Why Equity is an Important Asset in Investment Portfolio?
Every one of us has one or the other financial goals and accordingly, we do our financial planning to achieve these financial goals. Our expectation is to earn maximum returns out of our investment portfolio and to do so asset allocation plays a major role. Asset allocation is nothing but another name for diversification. It is how we spread our investments across asset classes like; stocks, fixed income, property, gold, etc. Asset allocation ensures that “all the eggs are not in one basket”. Keeping high returns in mind, we should have enough equity investment in our portfolio to achieve higher returns. Generally, ‘Equity’ is closely associated with ‘Risk’. There are benefits of having ‘Equity’ in a portfolio. Equity helps in beating inflation, it also assists in portfolio diversification, give us an excellent return on investment in the Long-Term, regular income by way of “Dividends”.
Equity consistently earns a better rate than bonds over the longer term. Despite ups and downs in equity market, investors have earned a superior return if they are patient and are able to ride the downturn. The Indian stock market index or Sensex grew at a CAGR of approximately 16% per annum, since inception whereas on an average bond investments gives 7-8% returns. A major portion of our investment portfolio should be in equities if we want those higher returns. Although stock markets are volatile but if we are saving for long-term goals we can overcome stock market downturns. Historically, it has been observed that after every downturn, there has been a massive upside in the equity markets.
On the other hand, to beat the Inflation it is important to invest in equity.
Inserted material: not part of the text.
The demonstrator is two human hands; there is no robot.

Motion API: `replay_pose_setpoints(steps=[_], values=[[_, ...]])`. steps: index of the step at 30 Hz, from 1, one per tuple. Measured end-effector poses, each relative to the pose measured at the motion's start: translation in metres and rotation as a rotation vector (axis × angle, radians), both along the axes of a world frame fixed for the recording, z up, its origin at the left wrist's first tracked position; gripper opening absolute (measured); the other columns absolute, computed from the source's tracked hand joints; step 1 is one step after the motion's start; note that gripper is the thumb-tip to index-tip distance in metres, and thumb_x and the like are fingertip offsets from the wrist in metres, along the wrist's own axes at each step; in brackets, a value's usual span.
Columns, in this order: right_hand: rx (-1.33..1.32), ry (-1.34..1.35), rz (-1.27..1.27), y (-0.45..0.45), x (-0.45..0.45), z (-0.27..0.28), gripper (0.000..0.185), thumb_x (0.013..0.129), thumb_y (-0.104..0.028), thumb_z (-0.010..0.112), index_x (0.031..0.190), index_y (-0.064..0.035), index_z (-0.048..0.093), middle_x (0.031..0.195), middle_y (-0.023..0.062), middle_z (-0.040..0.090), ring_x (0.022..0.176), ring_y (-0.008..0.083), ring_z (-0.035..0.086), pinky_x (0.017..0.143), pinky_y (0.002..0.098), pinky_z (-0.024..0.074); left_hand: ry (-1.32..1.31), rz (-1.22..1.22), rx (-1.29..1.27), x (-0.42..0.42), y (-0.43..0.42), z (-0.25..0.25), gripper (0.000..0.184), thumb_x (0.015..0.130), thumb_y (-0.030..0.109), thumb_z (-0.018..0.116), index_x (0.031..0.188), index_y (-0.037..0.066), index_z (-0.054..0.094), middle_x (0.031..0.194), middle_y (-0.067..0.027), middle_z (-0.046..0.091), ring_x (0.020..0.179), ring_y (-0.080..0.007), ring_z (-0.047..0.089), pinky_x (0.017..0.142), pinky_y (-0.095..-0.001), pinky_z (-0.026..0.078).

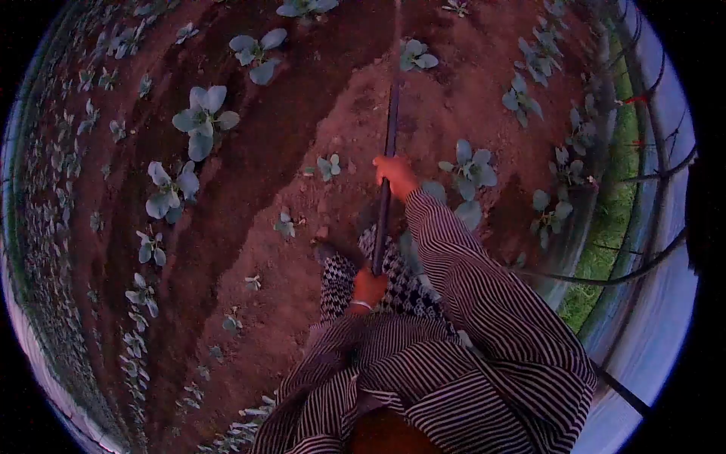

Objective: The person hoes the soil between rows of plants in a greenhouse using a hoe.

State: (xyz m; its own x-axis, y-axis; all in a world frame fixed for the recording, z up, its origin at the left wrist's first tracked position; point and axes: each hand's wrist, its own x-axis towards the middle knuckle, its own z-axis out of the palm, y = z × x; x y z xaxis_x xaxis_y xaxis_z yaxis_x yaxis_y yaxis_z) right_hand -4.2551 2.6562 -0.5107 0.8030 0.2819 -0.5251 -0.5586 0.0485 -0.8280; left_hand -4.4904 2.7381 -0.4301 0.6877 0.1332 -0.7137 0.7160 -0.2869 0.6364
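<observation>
A long dark pole (392, 121) runs from near my body up past the top of the view, so its far end is hidden. My right hand (395, 174) is wrapped round its middle stretch, with the arm reaching forward in a striped sleeve. Lower down, close to my lap, my left hand (369, 287) is closed round the near end of the same pole. A pale band circles that wrist. A leafy seedling (327, 167) grows to the left of the pole, and a larger leafy plant (470, 172) stands right of my right hand.
Rows of leafy plants (201, 121) stand in reddish-brown soil (302, 197) on both sides. A darker strip of soil runs along the left. At the right lie a grass strip (616, 189) and dark cables or hoses (605, 281). My feet are near the pole.
</observation>
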Motion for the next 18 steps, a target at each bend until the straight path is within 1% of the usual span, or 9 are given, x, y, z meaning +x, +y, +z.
replay_pose_setpoints(steps=[2,4,6,9,11,13,14,15,18], values=[[0.172,-0.005,0.122,-0.019,-0.038,-0.065,0.013,0.074,-0.013,0.054,0.068,-0.0022,0.05,0.054,0.0052,0.049,0.041,0.0153,0.044,0.043,0.0268,0.0357,0.063,-0.026,-0.057,-0.039,-0.006,-0.029,0.03,0.064,0.023,0.055,0.08,-0.002,0.05,0.066,-0.0207,0.055,0.063,-0.0332,0.055,0.054,-0.0402,0.043],[-0.045,-0.367,0.368,-0.049,-0.105,-0.176,0.014,0.073,-0.015,0.056,0.07,-0.0015,0.052,0.055,0.006,0.05,0.043,0.0165,0.047,0.041,0.0287,0.0371,0.191,-0.101,-0.172,-0.099,-0.013,-0.079,0.031,0.065,0.026,0.055,0.079,-0.002,0.051,0.065,-0.0205,0.054,0.063,-0.0331,0.056,0.054,-0.0405,0.042],[0.007,0.301,-0.121,-0.007,-0.153,-0.142,0.014,0.071,-0.013,0.059,0.068,-0.001,0.051,0.054,0.0074,0.049,0.042,0.0177,0.047,0.038,0.0318,0.0373,0.113,-0.064,-0.041,-0.113,0.017,-0.024,0.032,0.065,0.029,0.055,0.078,-0.001,0.052,0.064,-0.0187,0.055,0.061,-0.0322,0.055,0.054,-0.04,0.042],[0.453,0.33,-0.379,0.013,-0.203,-0.132,0.014,0.068,-0.01,0.059,0.066,0.0008,0.05,0.05,0.0089,0.047,0.038,0.0188,0.046,0.034,0.0335,0.0366,0.146,0.018,0.077,-0.133,0.041,0.016,0.032,0.066,0.03,0.054,0.08,0.001,0.053,0.063,-0.0168,0.054,0.061,-0.0318,0.055,0.053,-0.0401,0.042],[0.311,0.34,-0.325,0.018,-0.205,-0.116,0.016,0.074,-0.015,0.055,0.078,0.0002,0.052,0.081,0.0143,0.05,0.055,0.0213,0.051,0.045,0.0384,0.0438,0.058,-0.088,0.129,-0.152,0.048,0.005,0.03,0.066,0.029,0.055,0.082,0.002,0.054,0.064,-0.0165,0.055,0.062,-0.0309,0.055,0.054,-0.0394,0.042],[0.198,0.36,-0.297,0.02,-0.198,-0.08,0.016,0.074,-0.015,0.055,0.078,0.0001,0.051,0.081,0.0136,0.049,0.055,0.0203,0.051,0.045,0.037,0.0436,-0.004,-0.068,0.063,-0.187,0.039,-0.04,0.029,0.067,0.027,0.055,0.083,0.003,0.054,0.066,-0.0164,0.056,0.063,-0.0302,0.056,0.055,-0.0388,0.042],[0.162,0.367,-0.288,0.025,-0.18,-0.056,0.014,0.071,-0.012,0.056,0.072,0.0002,0.049,0.065,0.0103,0.047,0.047,0.0181,0.048,0.039,0.0332,0.0398,-0.029,0.012,-0.023,-0.208,0.029,-0.085,0.028,0.067,0.026,0.055,0.084,0.003,0.054,0.066,-0.0165,0.056,0.064,-0.03,0.056,0.055,-0.0386,0.042],[0.129,0.374,-0.28,0.029,-0.16,-0.041,0.014,0.069,-0.009,0.058,0.066,0.0004,0.047,0.05,0.007,0.044,0.039,0.0159,0.044,0.034,0.0293,0.0361,-0.038,0.043,-0.042,-0.201,0.026,-0.085,0.028,0.067,0.024,0.055,0.085,0.003,0.054,0.067,-0.0165,0.056,0.064,-0.0298,0.056,0.055,-0.0383,0.042],[-0.08,0.192,-0.126,0.028,-0.11,-0.034,0.012,0.07,-0.008,0.056,0.066,-0.0004,0.047,0.049,0.0049,0.042,0.039,0.0145,0.043,0.034,0.0282,0.0358,0.005,0.067,-0.032,-0.127,0.021,-0.039,0.026,0.066,0.02,0.055,0.085,0.002,0.053,0.069,-0.0163,0.057,0.063,-0.0296,0.056,0.054,-0.0377,0.042]])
The price inflation for food has been around 8.5% over last 5 years. As we all know that the same amount of money will purchase less amount of food/goods in the upcoming years. To keep it up with the increase in inflation rate, investment in equity is one of the best choices. Moreover, most tax efficient among all the asset classes is equity. Rate of tax levied on Short term capital gains in equity investments is 15% while for long term capitals gains it is exempted. Dividends up to a limit of INR 10 Lakhs received by equity investors are exempted from tax and for dividends more than INR 10 Lakhs shall be taxed at the rate of 10% in the hands of the investor. Dividends paid are entirely tax free. Interest income from most fixed income investments are taxed as per the income tax act.
It is important to understand that, India is an emerging economy which was maintaining a GDP growth rate of ~7% before the pandemic. Although GDP growth went for a toss due to the pandemic situation but we can see the stock exchanges has already bounced back and standing on the previous position as it was before Covid. India has a huge young population which provides massive demographic advantage. A lot of families are expected to move into middle class and upper middle class, as per capita income is increasing continuously. Discretionary spending will increase. Government schemes like “Housing for all” and “Smart cities” will lead to capital expenditure by the government. Credit boost by government schemes like “Mudra Yojana” will help the economy grow. As a developing nation these factors will help to boost majority of sectors, and if the sectors performs well then the company and company stocks will perform as well.
Thus we can say that equity is the crown of all asset classes which drives your investment growth to such an extent which other asset classes struggles to reach. It definitely involves risk for which a thorough analysis and understanding own risk appetite is important before investing. Not having “equity” in our portfolio will not give our investment the opportunity to demonstrate its full growth potential and deliver a higher return.